#### What the task asks
Lines to restate from the data below: from the one containing "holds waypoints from" to the one containing "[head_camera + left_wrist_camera", both included. Give them again exactly, and only them.

(Stored dataset items)
★ ★ ★ ★
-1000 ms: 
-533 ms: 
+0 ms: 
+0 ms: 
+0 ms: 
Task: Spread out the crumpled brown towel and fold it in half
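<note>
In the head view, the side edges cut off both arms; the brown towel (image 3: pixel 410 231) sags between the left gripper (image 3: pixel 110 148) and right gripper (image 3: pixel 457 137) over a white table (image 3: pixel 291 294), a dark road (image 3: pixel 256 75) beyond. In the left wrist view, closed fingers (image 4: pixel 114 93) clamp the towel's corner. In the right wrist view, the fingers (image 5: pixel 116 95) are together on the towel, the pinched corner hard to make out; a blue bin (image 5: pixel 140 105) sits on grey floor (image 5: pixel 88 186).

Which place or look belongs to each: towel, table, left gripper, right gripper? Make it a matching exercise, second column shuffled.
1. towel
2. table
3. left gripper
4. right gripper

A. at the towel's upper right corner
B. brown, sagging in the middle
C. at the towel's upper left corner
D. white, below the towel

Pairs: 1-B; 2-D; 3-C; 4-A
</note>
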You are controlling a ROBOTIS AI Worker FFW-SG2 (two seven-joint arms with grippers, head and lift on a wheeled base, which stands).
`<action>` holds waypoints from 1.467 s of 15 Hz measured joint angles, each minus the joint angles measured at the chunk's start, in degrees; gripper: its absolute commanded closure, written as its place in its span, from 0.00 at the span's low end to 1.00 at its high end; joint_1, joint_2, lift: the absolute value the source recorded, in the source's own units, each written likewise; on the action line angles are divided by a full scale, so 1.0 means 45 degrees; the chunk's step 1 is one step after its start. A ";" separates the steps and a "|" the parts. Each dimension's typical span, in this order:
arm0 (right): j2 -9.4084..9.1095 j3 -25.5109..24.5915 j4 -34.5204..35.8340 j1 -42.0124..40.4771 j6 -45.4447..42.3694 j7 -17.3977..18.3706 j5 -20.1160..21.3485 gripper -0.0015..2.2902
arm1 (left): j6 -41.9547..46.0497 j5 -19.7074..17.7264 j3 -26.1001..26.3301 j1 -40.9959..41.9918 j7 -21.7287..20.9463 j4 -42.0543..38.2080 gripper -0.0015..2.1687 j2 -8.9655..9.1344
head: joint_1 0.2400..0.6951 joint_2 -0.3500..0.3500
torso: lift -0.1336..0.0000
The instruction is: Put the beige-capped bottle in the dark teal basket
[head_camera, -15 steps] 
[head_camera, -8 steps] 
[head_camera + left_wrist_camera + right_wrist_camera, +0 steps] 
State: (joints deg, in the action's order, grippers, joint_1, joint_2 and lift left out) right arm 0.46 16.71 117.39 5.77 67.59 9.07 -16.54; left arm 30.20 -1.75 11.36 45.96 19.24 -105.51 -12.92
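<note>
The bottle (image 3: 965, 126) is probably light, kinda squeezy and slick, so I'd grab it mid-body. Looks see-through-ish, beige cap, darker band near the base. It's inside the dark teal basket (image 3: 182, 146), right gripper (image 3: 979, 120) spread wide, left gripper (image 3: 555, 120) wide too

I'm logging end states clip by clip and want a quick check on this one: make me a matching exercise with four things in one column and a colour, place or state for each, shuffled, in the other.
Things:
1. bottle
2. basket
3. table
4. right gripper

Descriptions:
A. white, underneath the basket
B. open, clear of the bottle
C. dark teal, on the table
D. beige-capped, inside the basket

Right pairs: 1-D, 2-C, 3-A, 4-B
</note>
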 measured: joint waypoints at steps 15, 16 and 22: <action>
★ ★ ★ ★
#### Output of the task
`<action>` holds waypoints from 1.467 s of 15 Hz measured joint angles, each minus the joint angles measured at the chunk's start, in degrees; gripper: its absolute commanded closure, written as its place in its span, from 0.00 at the span's low end to 1.00 at its high end; joint_1, joint_2, lift: the absolute value the source recorded, in the source's own units, each written likewise; on the action line angles are divided by a full scale, so 1.0 means 45 degrees; the chunk's step 1 is one step after its start. A ";" separates the steps and a "|" the parts. Each dimension's typical span, in this order:
arm0 (right): j2 -9.4084..9.1095 j3 -25.5109..24.5915 j4 -34.5204..35.8340 j1 -42.0124..40.4771 j6 -45.4447..42.3694 j7 -17.3977..18.3706 j5 -20.1160..21.3485 gripper -0.0015..2.2902
arm1 (left): j6 -41.9547..46.0497 j5 -19.7074..17.7264 j3 -26.1001..26.3301 j1 -40.9959..41.9918 j7 -21.7287..20.9463 j4 -42.0543..38.2080 gripper -0.0015..2.1687 j2 -8.9655..9.1344
head: joint_1 0.2400..0.6951 joint_2 -0.3500..0.3500
torso: lift -0.1336..0.0000
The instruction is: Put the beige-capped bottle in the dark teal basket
[head_camera, -15 steps] 
[head_camera, -8 steps] 
[head_camera + left_wrist_camera + right_wrist_camera, +0 steps] 

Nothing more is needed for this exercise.